START COLLECTED MATERIAL

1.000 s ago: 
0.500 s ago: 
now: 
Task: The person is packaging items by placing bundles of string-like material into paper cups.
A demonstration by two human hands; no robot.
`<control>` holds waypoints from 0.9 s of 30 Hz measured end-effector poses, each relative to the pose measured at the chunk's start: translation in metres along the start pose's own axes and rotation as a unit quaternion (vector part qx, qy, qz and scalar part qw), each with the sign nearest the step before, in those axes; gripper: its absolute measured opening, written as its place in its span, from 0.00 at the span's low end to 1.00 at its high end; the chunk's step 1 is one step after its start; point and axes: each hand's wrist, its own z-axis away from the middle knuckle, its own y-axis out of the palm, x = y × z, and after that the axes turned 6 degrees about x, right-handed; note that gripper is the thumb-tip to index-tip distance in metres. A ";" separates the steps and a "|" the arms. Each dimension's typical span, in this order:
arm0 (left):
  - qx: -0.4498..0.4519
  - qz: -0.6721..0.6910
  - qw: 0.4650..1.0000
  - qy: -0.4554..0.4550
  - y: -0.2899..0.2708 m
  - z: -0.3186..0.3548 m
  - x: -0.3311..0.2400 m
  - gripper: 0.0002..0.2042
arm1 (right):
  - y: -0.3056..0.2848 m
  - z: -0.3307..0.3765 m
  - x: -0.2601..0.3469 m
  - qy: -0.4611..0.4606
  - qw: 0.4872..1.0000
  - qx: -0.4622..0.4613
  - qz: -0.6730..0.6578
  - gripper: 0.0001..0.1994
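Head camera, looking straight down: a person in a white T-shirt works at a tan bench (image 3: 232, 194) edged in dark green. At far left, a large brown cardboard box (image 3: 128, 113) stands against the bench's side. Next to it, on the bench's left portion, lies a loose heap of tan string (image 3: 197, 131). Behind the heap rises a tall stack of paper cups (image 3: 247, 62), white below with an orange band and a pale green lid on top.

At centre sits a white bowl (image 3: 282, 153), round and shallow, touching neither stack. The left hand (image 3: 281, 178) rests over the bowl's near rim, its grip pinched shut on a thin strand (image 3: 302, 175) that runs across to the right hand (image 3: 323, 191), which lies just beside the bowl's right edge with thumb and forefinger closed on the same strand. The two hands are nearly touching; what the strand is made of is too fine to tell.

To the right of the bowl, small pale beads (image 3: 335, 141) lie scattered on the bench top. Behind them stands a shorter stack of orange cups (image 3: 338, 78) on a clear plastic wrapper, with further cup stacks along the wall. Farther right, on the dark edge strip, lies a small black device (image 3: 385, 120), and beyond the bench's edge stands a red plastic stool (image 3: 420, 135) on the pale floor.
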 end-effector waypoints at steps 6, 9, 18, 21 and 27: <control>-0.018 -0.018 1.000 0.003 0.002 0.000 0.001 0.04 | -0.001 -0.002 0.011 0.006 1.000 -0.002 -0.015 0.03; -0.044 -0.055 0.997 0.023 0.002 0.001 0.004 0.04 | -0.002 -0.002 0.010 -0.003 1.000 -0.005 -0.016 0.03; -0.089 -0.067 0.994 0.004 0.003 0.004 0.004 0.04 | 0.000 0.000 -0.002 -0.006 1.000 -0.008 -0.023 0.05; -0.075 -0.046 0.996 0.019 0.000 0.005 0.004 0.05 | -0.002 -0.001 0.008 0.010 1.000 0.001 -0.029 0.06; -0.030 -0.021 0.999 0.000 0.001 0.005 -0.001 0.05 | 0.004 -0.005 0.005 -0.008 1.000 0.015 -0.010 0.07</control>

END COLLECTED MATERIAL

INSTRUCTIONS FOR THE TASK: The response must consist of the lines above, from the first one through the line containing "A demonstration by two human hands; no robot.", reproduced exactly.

ANSWER TO THIS PROBLEM:
1.000 s ago: 
0.500 s ago: 
now: 
Task: The person is packaging items by placing bundles of string-like material into paper cups.
A demonstration by two human hands; no robot.

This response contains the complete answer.